Happy Reading:) Jangan lupa Vote dan komennya ya<3
...
"Tadaaa!!! Makanan sudah siap," seruku sembari mengangkat makanan yang sudah siap untuk disajikan. "Ayam Sambal Balado ala Chef Zillan."
Akhirnya, setelah dua jam lamanya aku berkutat di dapur, masakan itu selesai juga. Dua jam yang tidak selalu diisi dengan kegiatan memasak. Dia yang selalu menggangguku agar terus bermain perang tepung dengannya. Bahkan, ketika aku sempat digundahkan dengan rasa yang mengganjal, dia selalu bisa membuat rasa itu hilang dengan terus mengalihkan pikiranku agar hanya memikirkan kata bahagia saat itu juga.
"Baunya sih enak," katanya.
Rizki yang semula rebahan di sofa ruang tamu, bangkit ketika aku memperlihatkan makanan yang menggugah seleranya.
"Jelas enak dong Ki, kapan sih masakan Zii pernah gak enak," candaku.
Aku meletakkan makanannya di meja makan dan menyiapkan keperluan untuk makan. Tak lupa, aku mengambilkan nasi untuknya. "Nih."
"Makasih Zii, udah siap jadi calon istri ternyata."
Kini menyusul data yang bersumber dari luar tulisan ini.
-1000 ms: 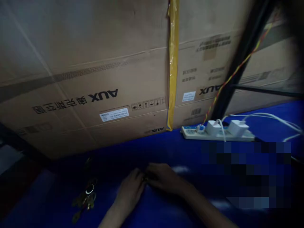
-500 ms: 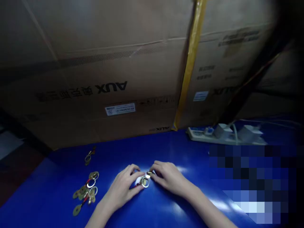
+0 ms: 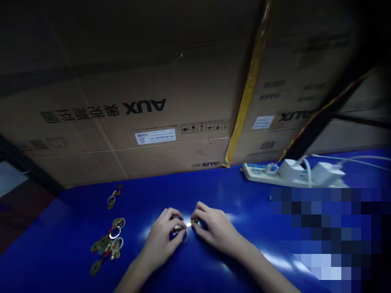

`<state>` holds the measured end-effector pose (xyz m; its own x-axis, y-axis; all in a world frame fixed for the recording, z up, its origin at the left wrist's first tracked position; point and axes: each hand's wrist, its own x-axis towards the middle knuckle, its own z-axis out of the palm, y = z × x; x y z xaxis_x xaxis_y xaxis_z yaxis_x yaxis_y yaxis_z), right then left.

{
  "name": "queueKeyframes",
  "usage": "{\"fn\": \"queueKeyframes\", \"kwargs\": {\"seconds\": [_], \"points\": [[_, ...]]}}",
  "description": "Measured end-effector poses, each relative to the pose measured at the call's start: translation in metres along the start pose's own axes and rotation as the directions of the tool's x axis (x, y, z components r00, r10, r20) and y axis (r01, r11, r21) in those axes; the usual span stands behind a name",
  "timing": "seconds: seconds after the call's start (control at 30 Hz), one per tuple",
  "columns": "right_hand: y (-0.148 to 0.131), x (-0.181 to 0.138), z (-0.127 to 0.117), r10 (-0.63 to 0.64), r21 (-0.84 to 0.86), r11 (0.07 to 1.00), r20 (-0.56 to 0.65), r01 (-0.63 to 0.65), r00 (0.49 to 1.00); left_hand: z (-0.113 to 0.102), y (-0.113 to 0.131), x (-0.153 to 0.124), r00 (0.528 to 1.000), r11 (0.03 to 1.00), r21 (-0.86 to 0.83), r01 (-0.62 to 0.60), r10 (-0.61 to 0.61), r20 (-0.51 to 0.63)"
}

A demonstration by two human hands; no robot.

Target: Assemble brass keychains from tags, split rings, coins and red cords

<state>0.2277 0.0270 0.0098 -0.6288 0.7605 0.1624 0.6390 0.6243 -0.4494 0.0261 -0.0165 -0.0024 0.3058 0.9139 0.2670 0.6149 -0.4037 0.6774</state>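
Note:
Both my hands rest on a glossy blue tabletop (image 3: 214, 191) and meet at a small metal ring piece (image 3: 187, 226) with a bit of red cord. My left hand (image 3: 163, 240) pinches its left side, fingers curled. From the right, my right hand (image 3: 214, 230) pinches the other side with thumb and forefinger. A cluster of brass coin-like charms with rings and red cord (image 3: 106, 246) lies to the left of my left hand. One single ring charm (image 3: 112, 197) lies further back.
Large cardboard boxes printed AUX (image 3: 146, 108) wall off the back of the table, with a yellow tape strip (image 3: 244, 106). A white power strip with two white adapters (image 3: 293, 173) and cables sits at the right rear. A blurred patch covers the right side.
The view has tilted down and steadied. My hands stay together on the small ring piece, which now sits more hidden between my fingertips. The charms at the left have not moved.

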Motion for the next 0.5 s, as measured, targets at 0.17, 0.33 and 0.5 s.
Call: {"fn": "queueKeyframes", "kwargs": {"seconds": [0.17, 0.33, 0.5], "points": [[0.002, -0.001, 0.002, 0.021, 0.123, 0.992, -0.075, -0.012, 0.997, -0.005, -0.003, 0.001, 0.958, 0.896, -0.358, 0.261, -0.286, -0.017], [0.006, -0.001, 0.008, -0.019, 0.142, 0.989, -0.112, 0.035, 0.994, -0.004, -0.016, 0.003, 0.899, 0.765, -0.518, 0.384, -0.437, 0.021], [0.007, 0.001, 0.01, -0.016, 0.141, 0.989, -0.114, 0.033, 0.993, -0.008, -0.024, 0.004, 0.901, 0.763, -0.512, 0.395, -0.431, 0.052]]}}
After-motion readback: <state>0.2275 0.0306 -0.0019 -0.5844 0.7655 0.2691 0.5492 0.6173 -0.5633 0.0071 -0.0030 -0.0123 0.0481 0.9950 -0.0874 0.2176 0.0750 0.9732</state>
Aku hanya tersenyum tak menanggapi perkatannya. Toh, paling juga hanya sebuah candaan. Lagi pula, sekarang hatiku sudah tertuju pada satu nama, jadi aku tak memperdulikannya. Tapi bukan berarti aku hilang peduli dengannya, dia tetap sahabatku. Dan selamanya selalu begitu. Soal perasaanku yang dulu sempat tertuju padanya, sudah hilang dimakan waktu karna tak juga mendapatkan balasan darinya. Jadi sekarang, biarlah rasa itu kembali berlabuh dengan orang lain.
"Ki, aku meu cerita deh," ujarku di sela kegiatan mengunyah makananku.
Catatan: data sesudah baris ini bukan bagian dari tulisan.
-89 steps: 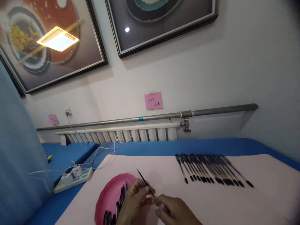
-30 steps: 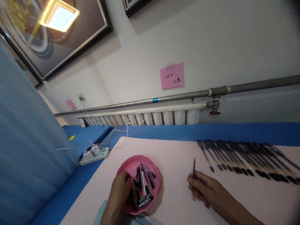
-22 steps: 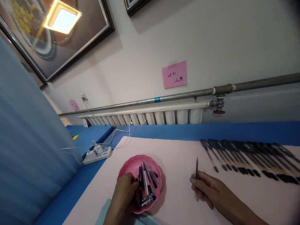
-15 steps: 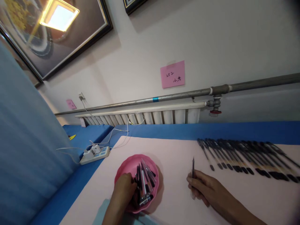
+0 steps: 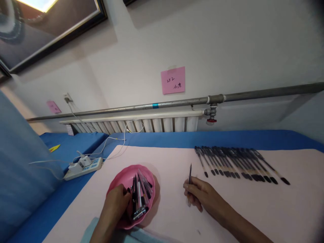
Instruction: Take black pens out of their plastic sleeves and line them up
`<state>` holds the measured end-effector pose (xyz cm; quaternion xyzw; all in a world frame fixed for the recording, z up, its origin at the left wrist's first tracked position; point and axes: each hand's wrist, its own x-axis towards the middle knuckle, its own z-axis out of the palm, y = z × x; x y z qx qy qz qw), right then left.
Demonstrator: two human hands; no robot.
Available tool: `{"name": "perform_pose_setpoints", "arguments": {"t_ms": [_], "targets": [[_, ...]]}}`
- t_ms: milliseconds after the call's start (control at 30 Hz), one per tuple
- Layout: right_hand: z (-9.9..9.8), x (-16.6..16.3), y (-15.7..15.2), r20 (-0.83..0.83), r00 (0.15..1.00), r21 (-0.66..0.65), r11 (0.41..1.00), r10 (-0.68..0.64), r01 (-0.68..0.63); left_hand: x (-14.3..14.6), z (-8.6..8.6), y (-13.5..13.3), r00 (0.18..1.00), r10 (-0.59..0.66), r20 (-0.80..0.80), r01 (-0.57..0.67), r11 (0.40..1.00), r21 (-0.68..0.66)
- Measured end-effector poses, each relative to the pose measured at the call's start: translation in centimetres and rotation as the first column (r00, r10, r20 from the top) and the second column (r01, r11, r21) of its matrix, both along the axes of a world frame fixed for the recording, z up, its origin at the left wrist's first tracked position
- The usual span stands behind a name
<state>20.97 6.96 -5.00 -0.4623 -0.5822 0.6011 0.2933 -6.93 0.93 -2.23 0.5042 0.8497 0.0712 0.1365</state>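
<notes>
My right hand (image 5: pixel 199 192) is closed in a pinch round a slim pen (image 5: pixel 190 173), its tip pointing up, above the pale pink sheet (image 5: pixel 172 202). On the left, my left hand (image 5: pixel 117 199) reaches over the rim of a pink scalloped bowl (image 5: pixel 115 182). Its fingers are curled together at the bowl's left side; a bit of something dark shows at the fingertips, too small to name. Beside those fingers, several clear and black pen parts (image 5: pixel 141 190) lie in the bowl. A row of black-capped pens (image 5: pixel 233 163) is laid out side by side beyond my right hand.
Light blue cloth (image 5: pixel 136 235) lies below the bowl. A white power strip (image 5: pixel 83 168) with plugs and cables sits at the left on the blue table cover (image 5: pixel 162 139). Behind are a radiator (image 5: pixel 157 124) and a pipe (image 5: pixel 182 102); a blue curtain (image 5: pixel 22 168) hangs left.
The view has swung to the right, so everything appears further left. Both hands keep about the same places: left in the bowl, right still holding the pen upright.
</notes>
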Motion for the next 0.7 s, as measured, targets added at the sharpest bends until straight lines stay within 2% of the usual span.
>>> {"name": "perform_pose_setpoints", "arguments": {"t_ms": [400, 500, 700], "targets": [[-0.2, -0.1, 0.2, 0.018, 1.000, 0.005, 1.000, -0.002, 0.002, -0.4, -0.4, -0.2, 0.994, 0.106, 0.039, -0.110, 0.987, 0.120], [-0.4, 0.0, 0.3, 0.015, 1.000, 0.008, 1.000, -0.001, 0.001, -0.2, -0.4, -0.1, 0.991, 0.072, 0.109, -0.088, 0.986, 0.141], [-0.2, 0.0, 0.2, 0.017, 1.000, 0.015, 1.000, 0.004, -0.004, 1.1, -0.5, -0.1, 0.967, -0.071, 0.245, 0.043, 0.992, 0.117]]}}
"Cerita saja semaumu," jawabnya.
Aku terdiam sejenak, tak apa kan kalau aku menceritakan sesuatu yang menyangkut perasaanku kepadanya? Dia sahabatku, dan sepertinya dia harus mengetahui soal ini.
"Soal perasaan aku Ki."
"Perasaan? Kenapa lagi Zii? Kurang bahagia apa gimana?" tanyanya.
"Bukan. Tapi, aku memiliki rasa terhadap orang lain dan orang itu sepertinya juga memiliki rasa yang sama terhadapku," gumamku pelan.
Seketika dia tersedak entah tersedak karna apa, aku pun tak tahu. Aku langsung menuangkan air mineral dan memberikannya. Dia menenggak air itu hingga habis tak berbekas.
"Sama siapa?" tanyanya.
"Namanya Reza, dia teman lamaku," jawabku.
"Sejak kapan?"
Sial. Kenapa dia jadi mengintrogasiku. "Sejak pertemuan pertama itu, dan dia membuatku merasakan hal yang tak biasa."
Tak ada satu kata pun yang keluar dari bibirnya. Kemudian dia beranjak dari meja makan dan langsung masuk ke dalam kamarnya. Ada apa dengannya? Apa dia cemburu? Tapi apa mungkin iya? Aku segera menyusulnya. "Ki, boleh Zii masuk?" tanyaku ketika berada di depan pintu kamarnya yang tertutup.
"Masuk saja," jawabnya singkat.
Aku memutar knop pintunya dengan perlahan. kulihat dia sedang terduduk tenang menghadap kearah jendela. Aku berjalan pelan menghampirinya, ku elus pundaknya. "Kamu kenapa?" tanyaku.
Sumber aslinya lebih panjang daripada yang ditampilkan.